PROMPT
Within the data, how many lines hold the word "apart"? Answer with nothing but the number.

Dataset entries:
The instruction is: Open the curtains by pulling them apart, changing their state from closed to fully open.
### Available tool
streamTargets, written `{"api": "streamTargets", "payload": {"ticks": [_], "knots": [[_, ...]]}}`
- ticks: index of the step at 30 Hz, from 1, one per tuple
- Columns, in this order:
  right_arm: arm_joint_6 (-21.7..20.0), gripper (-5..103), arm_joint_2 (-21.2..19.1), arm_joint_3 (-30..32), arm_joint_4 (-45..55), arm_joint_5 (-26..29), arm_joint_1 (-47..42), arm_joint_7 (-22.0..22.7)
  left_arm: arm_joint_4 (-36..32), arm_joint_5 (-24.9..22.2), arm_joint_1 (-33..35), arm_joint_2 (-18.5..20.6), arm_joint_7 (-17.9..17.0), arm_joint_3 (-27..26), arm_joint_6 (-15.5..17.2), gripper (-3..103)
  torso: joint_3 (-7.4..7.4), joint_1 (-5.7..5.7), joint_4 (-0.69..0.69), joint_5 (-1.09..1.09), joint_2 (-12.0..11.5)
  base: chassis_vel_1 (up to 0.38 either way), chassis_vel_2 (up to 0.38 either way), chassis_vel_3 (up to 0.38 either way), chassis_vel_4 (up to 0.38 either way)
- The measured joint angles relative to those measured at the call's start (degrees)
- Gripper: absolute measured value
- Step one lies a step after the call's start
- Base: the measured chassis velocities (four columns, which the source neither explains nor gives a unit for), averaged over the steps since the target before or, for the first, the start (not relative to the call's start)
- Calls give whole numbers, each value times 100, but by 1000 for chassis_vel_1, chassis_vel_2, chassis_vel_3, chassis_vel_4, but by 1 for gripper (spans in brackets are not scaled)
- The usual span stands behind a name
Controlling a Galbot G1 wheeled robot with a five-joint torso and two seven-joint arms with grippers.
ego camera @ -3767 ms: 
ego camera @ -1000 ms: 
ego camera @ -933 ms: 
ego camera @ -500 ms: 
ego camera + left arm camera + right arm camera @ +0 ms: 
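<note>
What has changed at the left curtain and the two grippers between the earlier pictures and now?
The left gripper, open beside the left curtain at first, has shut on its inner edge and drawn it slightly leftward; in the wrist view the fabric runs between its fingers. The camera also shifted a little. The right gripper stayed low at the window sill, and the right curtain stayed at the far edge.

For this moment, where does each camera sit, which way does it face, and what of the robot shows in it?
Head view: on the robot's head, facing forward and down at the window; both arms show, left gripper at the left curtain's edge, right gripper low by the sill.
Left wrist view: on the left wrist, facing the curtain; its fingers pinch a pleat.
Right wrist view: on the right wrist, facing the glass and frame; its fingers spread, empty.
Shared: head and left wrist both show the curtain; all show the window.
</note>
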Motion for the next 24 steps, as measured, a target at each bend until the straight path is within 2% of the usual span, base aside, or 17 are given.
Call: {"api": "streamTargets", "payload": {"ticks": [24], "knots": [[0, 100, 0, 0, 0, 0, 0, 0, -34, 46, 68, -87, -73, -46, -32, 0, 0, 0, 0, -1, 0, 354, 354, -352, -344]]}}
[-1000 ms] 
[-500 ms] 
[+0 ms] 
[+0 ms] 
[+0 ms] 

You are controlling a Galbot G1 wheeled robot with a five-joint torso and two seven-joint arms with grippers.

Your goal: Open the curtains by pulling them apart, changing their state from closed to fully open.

ANSWER SPACE
2